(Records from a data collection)
::::::::::

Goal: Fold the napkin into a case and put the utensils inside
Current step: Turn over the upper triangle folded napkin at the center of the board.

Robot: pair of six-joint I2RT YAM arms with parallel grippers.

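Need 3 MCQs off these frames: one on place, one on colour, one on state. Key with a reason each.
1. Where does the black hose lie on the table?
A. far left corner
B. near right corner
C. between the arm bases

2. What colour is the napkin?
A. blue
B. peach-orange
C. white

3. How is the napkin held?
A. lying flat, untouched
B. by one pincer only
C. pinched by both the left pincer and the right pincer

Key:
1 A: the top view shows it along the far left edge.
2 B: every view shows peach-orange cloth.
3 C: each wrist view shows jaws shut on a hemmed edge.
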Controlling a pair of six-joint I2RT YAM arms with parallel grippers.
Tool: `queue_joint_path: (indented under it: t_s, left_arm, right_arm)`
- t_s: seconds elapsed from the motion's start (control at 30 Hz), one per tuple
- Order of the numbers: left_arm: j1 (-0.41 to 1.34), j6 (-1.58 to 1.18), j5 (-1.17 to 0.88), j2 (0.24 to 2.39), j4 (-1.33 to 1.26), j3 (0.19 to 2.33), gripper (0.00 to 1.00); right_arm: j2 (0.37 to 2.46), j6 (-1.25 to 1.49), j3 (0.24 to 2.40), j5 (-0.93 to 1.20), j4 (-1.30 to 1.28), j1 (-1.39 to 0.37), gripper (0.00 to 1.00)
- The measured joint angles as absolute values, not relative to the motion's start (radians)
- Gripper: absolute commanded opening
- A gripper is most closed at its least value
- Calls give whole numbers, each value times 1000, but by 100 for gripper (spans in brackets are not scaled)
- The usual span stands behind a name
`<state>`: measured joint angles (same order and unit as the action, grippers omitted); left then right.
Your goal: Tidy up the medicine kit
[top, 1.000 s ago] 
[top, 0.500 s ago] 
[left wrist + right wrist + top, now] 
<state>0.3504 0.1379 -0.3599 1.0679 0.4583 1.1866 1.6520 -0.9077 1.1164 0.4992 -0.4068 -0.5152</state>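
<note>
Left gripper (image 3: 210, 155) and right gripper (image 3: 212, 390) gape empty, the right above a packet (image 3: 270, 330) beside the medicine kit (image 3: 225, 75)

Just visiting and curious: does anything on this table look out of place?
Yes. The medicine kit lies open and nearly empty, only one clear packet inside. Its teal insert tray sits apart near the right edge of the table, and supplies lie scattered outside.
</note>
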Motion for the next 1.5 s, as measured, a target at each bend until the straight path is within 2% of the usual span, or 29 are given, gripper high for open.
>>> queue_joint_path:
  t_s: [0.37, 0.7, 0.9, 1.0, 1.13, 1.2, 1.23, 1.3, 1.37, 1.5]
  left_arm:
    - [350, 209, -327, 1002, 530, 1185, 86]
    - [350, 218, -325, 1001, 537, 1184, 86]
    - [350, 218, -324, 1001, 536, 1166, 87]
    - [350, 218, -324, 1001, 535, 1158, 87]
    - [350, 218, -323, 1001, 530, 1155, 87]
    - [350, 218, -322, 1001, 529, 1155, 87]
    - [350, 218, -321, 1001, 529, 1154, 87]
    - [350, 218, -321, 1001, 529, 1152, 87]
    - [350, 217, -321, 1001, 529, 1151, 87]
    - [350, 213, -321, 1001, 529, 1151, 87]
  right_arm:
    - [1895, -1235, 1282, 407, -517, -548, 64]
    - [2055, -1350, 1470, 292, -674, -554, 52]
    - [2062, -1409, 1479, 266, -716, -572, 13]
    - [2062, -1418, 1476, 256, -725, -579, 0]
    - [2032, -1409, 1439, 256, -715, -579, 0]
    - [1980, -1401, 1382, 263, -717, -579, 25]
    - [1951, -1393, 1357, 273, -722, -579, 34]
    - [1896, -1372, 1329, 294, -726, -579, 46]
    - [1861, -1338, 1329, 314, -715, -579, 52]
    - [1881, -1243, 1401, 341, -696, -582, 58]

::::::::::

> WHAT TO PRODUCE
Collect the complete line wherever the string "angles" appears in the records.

> RESULT FOR THIS EXERCISE
- The measured joint angles as absolute values, not relative to the motion's start (radians)
`<state>`: measured joint angles (same order and unit as the action, grippers omitted); left then right.

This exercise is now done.